Set the data down once more, exactly as it is written.

━━━ Provided data ━━━

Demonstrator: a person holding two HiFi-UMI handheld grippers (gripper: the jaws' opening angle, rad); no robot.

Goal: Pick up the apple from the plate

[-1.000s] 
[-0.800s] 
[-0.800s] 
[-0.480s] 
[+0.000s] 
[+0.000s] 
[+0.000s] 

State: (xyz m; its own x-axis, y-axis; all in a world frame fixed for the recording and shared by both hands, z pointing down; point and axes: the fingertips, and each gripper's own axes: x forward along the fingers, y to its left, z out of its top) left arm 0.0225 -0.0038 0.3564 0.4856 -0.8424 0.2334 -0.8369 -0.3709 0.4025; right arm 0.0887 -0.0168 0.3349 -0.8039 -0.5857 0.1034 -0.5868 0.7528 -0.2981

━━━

Output ▸
Demonstrator: a person holding two HiFi-UMI handheld grippers (gripper: the jaws' opening angle, rad); no robot.

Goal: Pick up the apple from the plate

[-1.000s] 
[-0.800s] 
[-0.800s] 
[-0.480s] 
[+0.000s] 
[+0.000s] 
[+0.000s] 

State: (xyz m; its own x-axis, y-axis; all in a world frame fixed for the recording and shared by both hands, z pointing down; point and axes: the fingertips, and each gripper's own axes: x forward along the fingers, y to its left, z out of its top) left arm 0.0225 -0.0038 0.3564 0.4856 -0.8424 0.2334 -0.8369 -0.3709 0.4025; right arm 0.0887 -0.0168 0.3349 -0.8039 -0.5857 0.1034 -0.5868 0.7528 -0.2981

This exercise requires no additional output.